The final global median (range) of the 23 questions was 9 (8-9). Eleven questions achieved strong agreement, 11 relative agreement and 1 uncertain agreement. The grades of recommendations were: A in 0 (0%) statements, B in 30 (35.3%) statements, C in 24 (28.2%) statements and D in 31 (36.5%) statements (each statement could have more than one grade of recommendation). Bone loss and soft tissue lesions were key factors in decision-making. The consensus emphasized individualized thresholds for surgical versus conservative management, highlighting the role of bone augmentation in subcritical (bone loss 10%-15%) (especially in bipolar bone loss) and critical defects (bone loss >20%), lesion-specific soft tissue repair and the limited role of immobilization. RTS criteria included pain-free full range of motion, shoulder stability, strength and sport-specific readiness, typically achieved between 4 and 6 months depending on the procedure and sport demands.
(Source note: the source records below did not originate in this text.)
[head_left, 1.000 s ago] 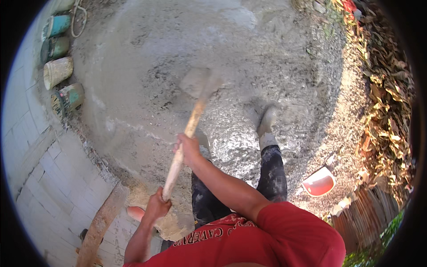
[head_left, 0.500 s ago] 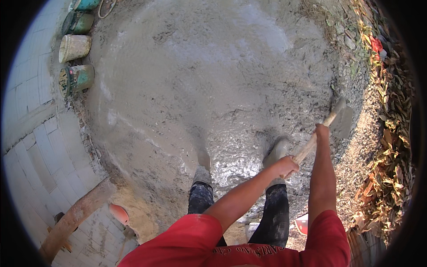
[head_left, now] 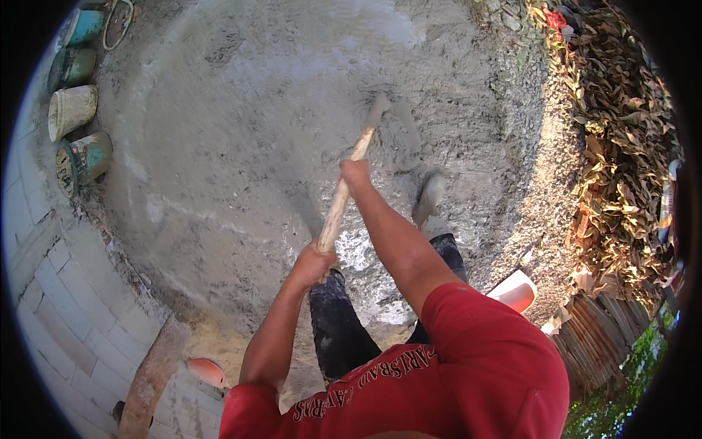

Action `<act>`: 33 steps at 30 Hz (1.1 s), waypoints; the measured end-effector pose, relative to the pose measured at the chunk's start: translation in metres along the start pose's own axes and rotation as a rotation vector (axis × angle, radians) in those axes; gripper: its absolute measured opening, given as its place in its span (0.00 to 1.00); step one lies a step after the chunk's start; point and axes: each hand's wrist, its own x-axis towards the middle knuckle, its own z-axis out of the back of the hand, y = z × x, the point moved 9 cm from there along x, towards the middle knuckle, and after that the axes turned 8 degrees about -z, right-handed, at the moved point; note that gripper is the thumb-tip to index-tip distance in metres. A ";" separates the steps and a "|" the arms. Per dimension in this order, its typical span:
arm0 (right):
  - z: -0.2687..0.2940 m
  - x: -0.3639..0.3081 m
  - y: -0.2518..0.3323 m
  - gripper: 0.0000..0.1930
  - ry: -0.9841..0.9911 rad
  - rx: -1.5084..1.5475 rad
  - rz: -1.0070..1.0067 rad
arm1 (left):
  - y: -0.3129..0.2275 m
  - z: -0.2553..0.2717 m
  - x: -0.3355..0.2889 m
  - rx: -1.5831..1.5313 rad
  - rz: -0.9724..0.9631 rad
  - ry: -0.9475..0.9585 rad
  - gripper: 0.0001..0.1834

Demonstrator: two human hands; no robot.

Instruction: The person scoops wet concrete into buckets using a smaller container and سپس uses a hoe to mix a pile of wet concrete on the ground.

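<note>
Both my hands grip the long pale wooden handle of a hoe [head_left: 336,212]. My left hand [head_left: 315,264] is closed round its near end, above my left leg. Farther up the shaft, my right hand [head_left: 356,175] is closed round it too. The hoe's grey, mud-coated head rests in the wet cement mix [head_left: 241,146] ahead of me, its blade partly sunk and hard to make out. I stand in the mix; a muddy boot [head_left: 431,194] shows on my right foot, while my left foot is mostly hidden.
Several buckets, among them a whitish bucket [head_left: 73,112], line the pale block paving [head_left: 80,322] at left. A wooden plank [head_left: 150,377] lies lower left. Gravel [head_left: 545,168] and dry leaves [head_left: 621,146] border the right, with corrugated sheets [head_left: 599,333] below.
The hoe has swung from the far right to the middle, its head now in the mix. My hands have moved left with it, and the view has shifted to the right.
</note>
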 end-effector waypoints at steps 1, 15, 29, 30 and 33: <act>-0.008 -0.007 -0.005 0.16 0.042 0.049 -0.004 | -0.009 0.005 -0.020 0.043 -0.019 -0.015 0.15; -0.048 -0.307 0.080 0.11 0.238 -0.393 0.312 | 0.166 0.145 -0.308 -0.579 -0.204 -0.367 0.13; 0.383 -0.338 0.027 0.13 -0.222 -1.253 -0.003 | 0.347 0.367 -0.315 0.198 0.008 -0.853 0.17; 0.386 -0.355 0.010 0.10 -0.163 -1.326 -0.086 | 0.303 0.360 -0.311 -0.076 -0.075 -0.930 0.17; 0.438 -0.381 -0.022 0.07 -0.038 -0.933 0.051 | 0.131 0.305 -0.278 -0.509 -0.560 -0.718 0.15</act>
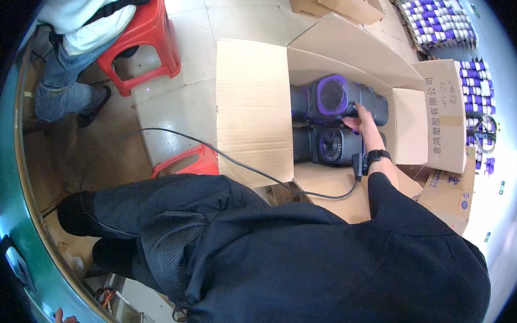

This ESSKA-ESA European Formal Consensus delivers practical, evidence- and experience-based recommendations for treatment and RTS following TASI according to age- and time-specific (first time and recurrent) scenarios. By integrating recurrence status, bone loss, soft tissue injury and sport type, the consensus provides a clinically valuable framework for individualized decision-making.
Level II.

PMID:
42340356
Bibliographic data and abstract were imported from PubMed on 24 Jun 2026.